Many people have doubted that Trump has meant business with his continuing call-out of the (presently still multinationally-controlled) U.S. PermaGov and its economic policies, but they can stop doubting now. His first two international broadsides were aimed at the Pacific, at China in particular…a personal call to the Taiwanese leader followed by one to the Phillipines’ Duterte, who has been making big noises lately about allying with China. His other one was aimed at Mexico…the Carrier deal.
Now…Trump may well sell the U.S. out in other ways, but at least early in the game he is being very clear about his intentions. I firmly believe that he will “You’re FIRED!!!” any of his cabinet appointments if they resist this part of his plan.
Will it work?
Will it implode?
Will we go to war w/China?
Will he be impeached by the still hugely powerful PermaGov bloc?
Or worse?
I dunno.
I will ask you this one question:
Has Trump managed not to get blown up personally during his hugely successful career as a Reality TV superstar and (often mortally and legally sketchy career) as a business magnate?

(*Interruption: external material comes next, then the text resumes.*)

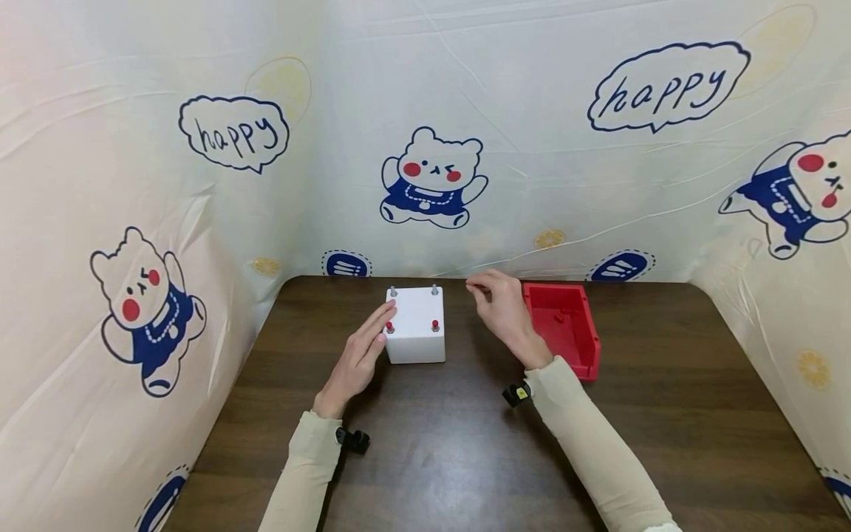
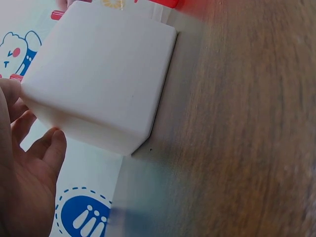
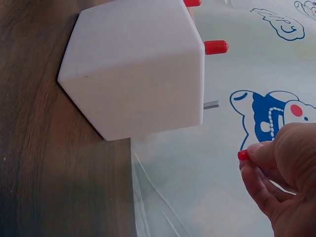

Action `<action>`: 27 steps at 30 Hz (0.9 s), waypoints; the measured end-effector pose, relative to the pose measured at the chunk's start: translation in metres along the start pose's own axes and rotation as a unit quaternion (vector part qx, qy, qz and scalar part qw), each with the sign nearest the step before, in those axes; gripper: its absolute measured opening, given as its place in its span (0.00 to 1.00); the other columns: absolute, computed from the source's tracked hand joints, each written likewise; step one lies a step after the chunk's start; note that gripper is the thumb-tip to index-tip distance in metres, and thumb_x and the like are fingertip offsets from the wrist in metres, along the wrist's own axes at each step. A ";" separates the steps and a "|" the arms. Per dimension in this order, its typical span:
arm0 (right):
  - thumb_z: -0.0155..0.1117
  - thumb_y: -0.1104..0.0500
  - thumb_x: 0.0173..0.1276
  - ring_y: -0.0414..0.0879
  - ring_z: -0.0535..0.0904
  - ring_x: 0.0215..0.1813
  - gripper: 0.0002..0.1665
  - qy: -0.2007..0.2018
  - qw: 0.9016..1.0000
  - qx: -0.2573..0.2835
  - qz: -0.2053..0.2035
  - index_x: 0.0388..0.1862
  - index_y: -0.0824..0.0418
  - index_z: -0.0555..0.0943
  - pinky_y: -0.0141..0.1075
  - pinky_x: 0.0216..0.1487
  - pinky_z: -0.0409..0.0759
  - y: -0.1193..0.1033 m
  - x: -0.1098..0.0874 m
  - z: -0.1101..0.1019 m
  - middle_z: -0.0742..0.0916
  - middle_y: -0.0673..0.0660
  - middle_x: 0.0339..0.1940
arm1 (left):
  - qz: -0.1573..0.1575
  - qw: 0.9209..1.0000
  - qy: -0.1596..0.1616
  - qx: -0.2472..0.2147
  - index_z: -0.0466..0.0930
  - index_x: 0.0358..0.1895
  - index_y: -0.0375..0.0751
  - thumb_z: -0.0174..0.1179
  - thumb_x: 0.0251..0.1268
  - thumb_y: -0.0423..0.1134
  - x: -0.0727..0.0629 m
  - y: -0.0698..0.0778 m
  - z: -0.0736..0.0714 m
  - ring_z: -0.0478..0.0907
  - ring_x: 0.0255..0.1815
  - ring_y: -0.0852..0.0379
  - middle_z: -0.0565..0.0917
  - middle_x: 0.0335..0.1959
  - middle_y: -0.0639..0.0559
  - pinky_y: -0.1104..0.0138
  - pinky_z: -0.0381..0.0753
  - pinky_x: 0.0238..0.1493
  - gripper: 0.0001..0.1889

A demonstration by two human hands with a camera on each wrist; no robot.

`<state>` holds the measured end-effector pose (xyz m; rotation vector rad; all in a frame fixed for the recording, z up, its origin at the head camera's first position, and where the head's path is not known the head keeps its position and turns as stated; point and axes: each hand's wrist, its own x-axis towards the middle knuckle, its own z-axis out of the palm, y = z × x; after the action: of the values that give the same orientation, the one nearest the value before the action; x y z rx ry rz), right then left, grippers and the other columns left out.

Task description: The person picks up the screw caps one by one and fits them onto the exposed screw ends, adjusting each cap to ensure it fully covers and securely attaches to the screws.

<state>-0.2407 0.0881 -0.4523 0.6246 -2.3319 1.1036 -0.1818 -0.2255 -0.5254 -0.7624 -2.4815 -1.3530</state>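
Observation:
A white box (image 1: pixel 415 314) stands on the table with metal posts on its top. Red caps (image 1: pixel 435 325) cover the two near posts, while the two far posts (image 1: pixel 435 290) show bare metal. My left hand (image 1: pixel 351 363) rests against the box's left side, its fingers fairly straight and reaching the top edge; in the left wrist view the thumb (image 2: pixel 53 148) touches the side. To the right of the box and above the table, my right hand (image 1: pixel 503 310) pinches a small red cap (image 3: pixel 243 155) between thumb and fingertips, apart from the posts.
A red open bin (image 1: pixel 586 329) stands to the right of my right hand, with at least one small red cap (image 1: pixel 559 318) inside. The dark wooden table (image 1: pixel 432 451) ends at a printed curtain (image 1: pixel 532 185) behind and at both sides.

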 end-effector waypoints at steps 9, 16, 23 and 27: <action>0.73 0.69 0.71 0.55 0.91 0.45 0.09 -0.012 1.000 0.017 0.010 0.48 0.66 0.92 0.46 0.53 0.91 -0.004 0.003 0.007 0.92 0.64 0.48 | 0.001 1.000 0.000 0.003 0.65 0.84 0.48 0.44 0.89 0.38 0.000 -0.002 -0.002 0.59 0.87 0.52 0.61 0.87 0.55 0.69 0.53 0.85 0.26; 0.73 0.70 0.70 0.54 0.91 0.45 0.09 -0.006 1.000 0.026 0.001 0.48 0.66 0.92 0.46 0.53 0.91 -0.005 0.005 0.013 0.92 0.63 0.47 | 0.002 1.000 -0.001 0.006 0.64 0.84 0.48 0.44 0.89 0.38 0.001 -0.002 -0.002 0.59 0.87 0.50 0.61 0.87 0.54 0.69 0.53 0.85 0.26; 0.73 0.70 0.71 0.55 0.91 0.48 0.09 -0.008 1.000 0.028 -0.006 0.47 0.65 0.93 0.46 0.55 0.91 -0.006 0.007 0.019 0.93 0.62 0.47 | 0.000 1.000 -0.004 -0.002 0.64 0.84 0.49 0.44 0.89 0.39 0.000 -0.002 0.000 0.58 0.87 0.52 0.60 0.87 0.56 0.69 0.53 0.85 0.26; 0.73 0.70 0.70 0.55 0.91 0.48 0.09 -0.007 0.999 0.035 -0.008 0.47 0.65 0.93 0.46 0.55 0.90 -0.007 0.007 0.022 0.93 0.62 0.47 | 0.001 1.000 -0.002 -0.002 0.64 0.84 0.49 0.44 0.89 0.39 0.000 -0.002 0.000 0.58 0.87 0.52 0.60 0.87 0.56 0.69 0.53 0.85 0.26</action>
<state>-0.2466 0.0654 -0.4564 0.6779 -2.3033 1.1814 -0.1829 -0.2258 -0.5267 -0.7690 -2.4800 -1.3577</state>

I got an answer for that one!!!
Here he still is, folks. Still standing and gathering more power with every day that passes.
Get used to it.
It ain’t gonna end soon, and if it does end it ain’t gonna be pretty.
Watch.
P.S.
Sigh…
What is she…kiddin’ or what!!!
If that’s the best the PermaGov can muster in opposition to Trump?
He’s in for the duration.
Watch.
It’s not just rural whites who have been affected. It is just now reached the people who put Trump over the top, who previously were insulated from the pain.
Two Old Ladies in a Supermarket
And in regard to Hillary taking affluent Republican votes Two Men in a Doctor’s Office
Re-reading those I have to quote myself:
CNBC – Joe Biden predicts he will run for president in 2020, adds that he is not yet ‘committed’.

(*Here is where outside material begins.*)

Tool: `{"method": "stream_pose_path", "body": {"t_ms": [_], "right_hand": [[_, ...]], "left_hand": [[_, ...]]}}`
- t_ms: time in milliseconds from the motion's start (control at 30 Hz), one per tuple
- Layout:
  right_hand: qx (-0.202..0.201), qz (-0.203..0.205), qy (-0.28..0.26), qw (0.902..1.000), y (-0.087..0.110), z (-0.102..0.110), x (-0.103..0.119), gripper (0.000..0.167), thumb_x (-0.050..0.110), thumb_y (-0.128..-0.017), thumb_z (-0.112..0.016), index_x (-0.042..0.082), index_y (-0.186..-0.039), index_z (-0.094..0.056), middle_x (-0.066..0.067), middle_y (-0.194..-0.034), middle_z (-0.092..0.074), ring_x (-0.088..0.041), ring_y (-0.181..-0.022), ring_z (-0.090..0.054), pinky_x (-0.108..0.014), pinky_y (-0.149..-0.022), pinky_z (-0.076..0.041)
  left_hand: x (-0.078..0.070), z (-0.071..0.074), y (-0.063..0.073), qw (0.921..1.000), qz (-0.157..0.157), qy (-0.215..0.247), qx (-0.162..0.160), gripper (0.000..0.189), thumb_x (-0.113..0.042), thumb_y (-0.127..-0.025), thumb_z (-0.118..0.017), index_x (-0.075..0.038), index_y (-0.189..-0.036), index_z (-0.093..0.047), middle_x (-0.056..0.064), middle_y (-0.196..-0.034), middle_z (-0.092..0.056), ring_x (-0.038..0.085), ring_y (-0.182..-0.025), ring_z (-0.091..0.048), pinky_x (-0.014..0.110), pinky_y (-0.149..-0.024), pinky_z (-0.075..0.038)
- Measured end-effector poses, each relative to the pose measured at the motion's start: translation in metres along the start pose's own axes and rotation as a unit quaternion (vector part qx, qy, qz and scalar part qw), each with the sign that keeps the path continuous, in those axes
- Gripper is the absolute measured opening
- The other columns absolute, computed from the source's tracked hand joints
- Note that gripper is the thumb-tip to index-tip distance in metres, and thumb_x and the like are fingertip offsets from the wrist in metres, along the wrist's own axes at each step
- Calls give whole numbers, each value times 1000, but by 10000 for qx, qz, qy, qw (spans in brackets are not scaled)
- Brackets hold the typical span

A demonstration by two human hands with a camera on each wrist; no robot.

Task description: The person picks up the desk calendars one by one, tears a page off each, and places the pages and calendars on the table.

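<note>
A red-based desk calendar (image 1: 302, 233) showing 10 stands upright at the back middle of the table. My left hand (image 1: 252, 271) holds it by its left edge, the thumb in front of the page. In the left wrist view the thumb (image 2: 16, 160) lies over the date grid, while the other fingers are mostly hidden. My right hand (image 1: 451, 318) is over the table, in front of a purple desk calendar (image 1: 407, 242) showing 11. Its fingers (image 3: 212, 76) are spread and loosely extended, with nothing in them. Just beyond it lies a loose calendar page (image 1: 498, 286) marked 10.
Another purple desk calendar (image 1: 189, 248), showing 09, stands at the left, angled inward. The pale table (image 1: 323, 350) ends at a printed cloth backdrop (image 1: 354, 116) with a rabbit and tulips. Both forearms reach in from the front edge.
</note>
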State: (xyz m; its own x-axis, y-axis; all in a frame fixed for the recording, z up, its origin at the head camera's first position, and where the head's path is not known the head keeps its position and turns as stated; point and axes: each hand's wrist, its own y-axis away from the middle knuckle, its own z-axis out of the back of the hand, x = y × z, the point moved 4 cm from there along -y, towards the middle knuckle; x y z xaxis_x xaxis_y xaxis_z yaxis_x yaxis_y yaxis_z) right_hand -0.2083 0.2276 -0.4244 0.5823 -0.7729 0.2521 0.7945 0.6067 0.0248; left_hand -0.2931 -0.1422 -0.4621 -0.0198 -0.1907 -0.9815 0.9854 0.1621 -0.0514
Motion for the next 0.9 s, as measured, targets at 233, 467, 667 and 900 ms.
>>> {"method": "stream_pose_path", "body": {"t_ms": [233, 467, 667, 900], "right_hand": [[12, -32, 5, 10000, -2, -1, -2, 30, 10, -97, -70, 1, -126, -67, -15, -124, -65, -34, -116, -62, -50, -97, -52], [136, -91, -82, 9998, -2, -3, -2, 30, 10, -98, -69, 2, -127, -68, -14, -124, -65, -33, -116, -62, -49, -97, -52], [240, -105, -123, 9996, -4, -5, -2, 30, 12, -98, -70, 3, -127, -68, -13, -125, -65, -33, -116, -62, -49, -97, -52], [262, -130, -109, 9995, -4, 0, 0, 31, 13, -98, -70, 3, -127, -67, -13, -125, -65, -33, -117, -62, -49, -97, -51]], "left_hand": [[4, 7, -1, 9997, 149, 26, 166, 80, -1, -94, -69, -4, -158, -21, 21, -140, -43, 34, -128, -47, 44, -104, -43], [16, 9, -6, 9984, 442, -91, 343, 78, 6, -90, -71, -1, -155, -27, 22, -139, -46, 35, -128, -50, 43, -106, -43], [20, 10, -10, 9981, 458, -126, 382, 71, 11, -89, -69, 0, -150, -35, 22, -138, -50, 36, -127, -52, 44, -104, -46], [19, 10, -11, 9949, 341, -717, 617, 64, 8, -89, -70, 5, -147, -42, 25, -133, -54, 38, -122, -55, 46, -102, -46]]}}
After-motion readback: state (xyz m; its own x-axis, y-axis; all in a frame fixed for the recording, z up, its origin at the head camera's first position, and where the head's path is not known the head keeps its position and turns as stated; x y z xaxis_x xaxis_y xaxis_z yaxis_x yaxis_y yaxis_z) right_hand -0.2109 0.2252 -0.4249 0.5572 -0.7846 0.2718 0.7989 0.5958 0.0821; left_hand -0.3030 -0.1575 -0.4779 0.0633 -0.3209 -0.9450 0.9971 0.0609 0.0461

Well, if a 78 year old Biden is fixing to run in 2020, a 78 year old Sanders, and a 73 year old Clinton might as well also jump in. If the pool of DP presidential candidates gets much older, they’ll have to run their campaigns from an old folks home.
An old folks home.
Like…the Senate?
AG
The Senate was supposed to be “an old folks’ home.” Less physically taxing as they get a six instead of two or four year term in office. But, they were supposed to be wise old folks. Guess, ignorant, myopic, and stupid old folks in public office weren’t the norm in the days of the Founding Fathers.
For POTUS, I’d like to see more people to consider viewing candidates through a “Goldilocks” perspective. Not too young and not past the point of being physically and mentally too old. Bernie clearly had more physical stamina and mental agility than either Clinton or Trump even though he’s a few years old than them. He also didn’t have any handlers masking or covering up any physical or mental health issues. Still, his age may have been the factor enough voters used to prefer Clinton.
I never thought he could win in a beauty contest like the current presidential sweepstakes. Everyone who enters is subject to branding/typecasting by the media. The winners are typecasted as certain kinds of heroic (or anti-heroic) winners.
Bush II as Hud.
Clinton I as…I dunno…”Stud?”
Barack Obama as Denzel Washington.
Clinton II as…again, I dunno…Mama Knows Best? Some fictional female heroine.
Trump as The Joker.
Bernie Sanders? Maybe he might climb to Larry David popularity level as in “Curb Your Enthusiasm.”
Certainly not much further.
A supporting actor only.
Sorry, but there it is.
Now…this has nothing whatsoever to do with message, with moral uprightness, with anything other than sales.
Branding.
You cannot brand a Chevy Nova as a Mercedes how well you make it nor how much better it may be than the Mercedes in an objective, useable transportation sense. The U.S. public has been branded to within an inch of its life. Bet on it. The newest meme to cover this idea is “identity politics.” (Google search)
ike dat.
Ain’t enough grandmas, grandpas and wishing-for-the-old-days hipster/yupster kiddies to float that brand.
Bet on it.
Next?
Maybe Elizabeth Warren as Wonder Woman.